<<<<
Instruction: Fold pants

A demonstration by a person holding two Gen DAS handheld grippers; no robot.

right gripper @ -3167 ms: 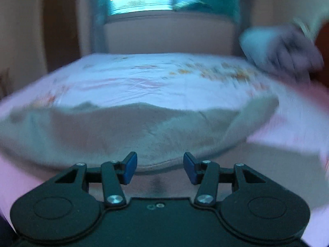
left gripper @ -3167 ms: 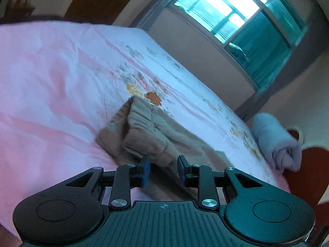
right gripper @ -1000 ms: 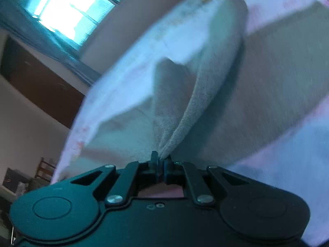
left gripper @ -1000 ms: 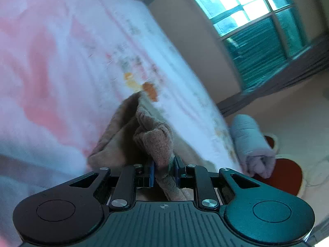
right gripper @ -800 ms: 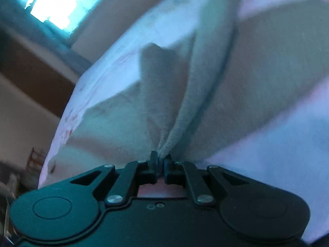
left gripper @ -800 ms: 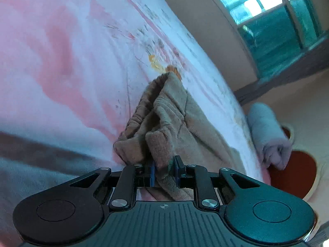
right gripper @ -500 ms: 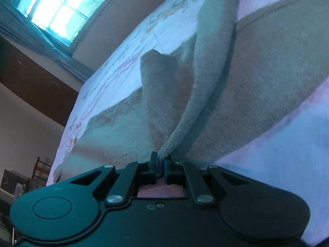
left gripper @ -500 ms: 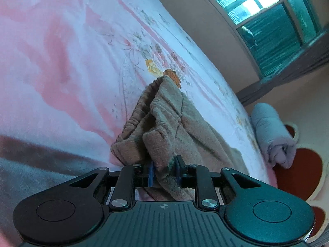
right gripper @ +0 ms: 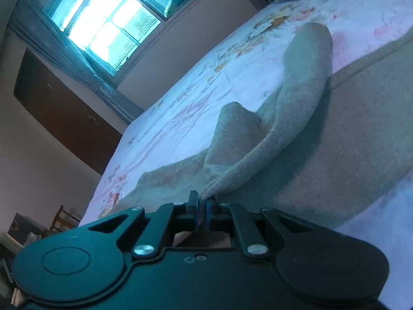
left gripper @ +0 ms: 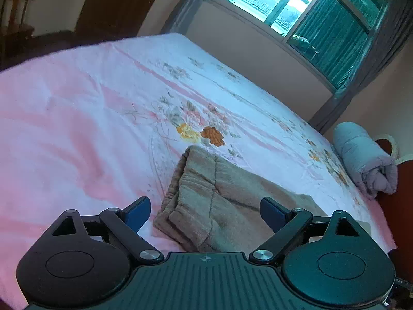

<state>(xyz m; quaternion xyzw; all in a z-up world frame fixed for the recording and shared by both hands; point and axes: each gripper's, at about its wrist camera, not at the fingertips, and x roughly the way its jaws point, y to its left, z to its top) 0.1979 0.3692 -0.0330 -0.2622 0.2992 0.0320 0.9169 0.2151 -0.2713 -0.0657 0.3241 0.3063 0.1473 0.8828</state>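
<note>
Tan fleece pants lie folded over on the pink flowered bedsheet, the elastic waistband end nearest the left wrist camera. My left gripper hovers above that end, its jaws opening wide, with the cloth below them and not touched by the blue pads. In the right wrist view the pants spread across the bed, and one edge rises in a fold to my right gripper, which is shut on that edge.
A rolled grey blanket lies at the bed's far right corner beside a red-brown headboard. A window with teal curtains faces the bed. A dark wooden cabinet and a chair stand beyond the bed's side.
My left gripper has let go of the waistband fold, spread its jaws and lifted away; the cloth has dropped flat. The right gripper still pinches the pants edge in much the same place.
</note>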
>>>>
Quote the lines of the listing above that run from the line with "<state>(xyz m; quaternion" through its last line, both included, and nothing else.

<state>(xyz m; quaternion xyzw; all in a z-up world frame fixed for the recording and shared by both hands; point and axes: each gripper's, at about its wrist camera, not at the fingertips, and x roughly the way its jaws point, y to its left, z to its top) 0.1979 0.3692 -0.0330 -0.2622 0.2992 0.0320 0.9169 0.2151 -0.2713 -0.0657 0.3241 0.3063 0.1473 0.8828</state>
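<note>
Tan fleece pants lie folded over on the pink flowered bedsheet, the elastic waistband end nearest the left wrist camera. My left gripper hovers above that end, its jaws opening wide, with the cloth below them and not touched by the blue pads. In the right wrist view the pants spread across the bed, and one edge rises in a fold to my right gripper, which is shut on that edge.
A rolled grey blanket lies at the bed's far right corner beside a red-brown headboard. A window with teal curtains faces the bed. A dark wooden cabinet and a chair stand beyond the bed's side.
My left gripper has let go of the waistband fold, spread its jaws and lifted away; the cloth has dropped flat. The right gripper still pinches the pants edge in much the same place.
</note>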

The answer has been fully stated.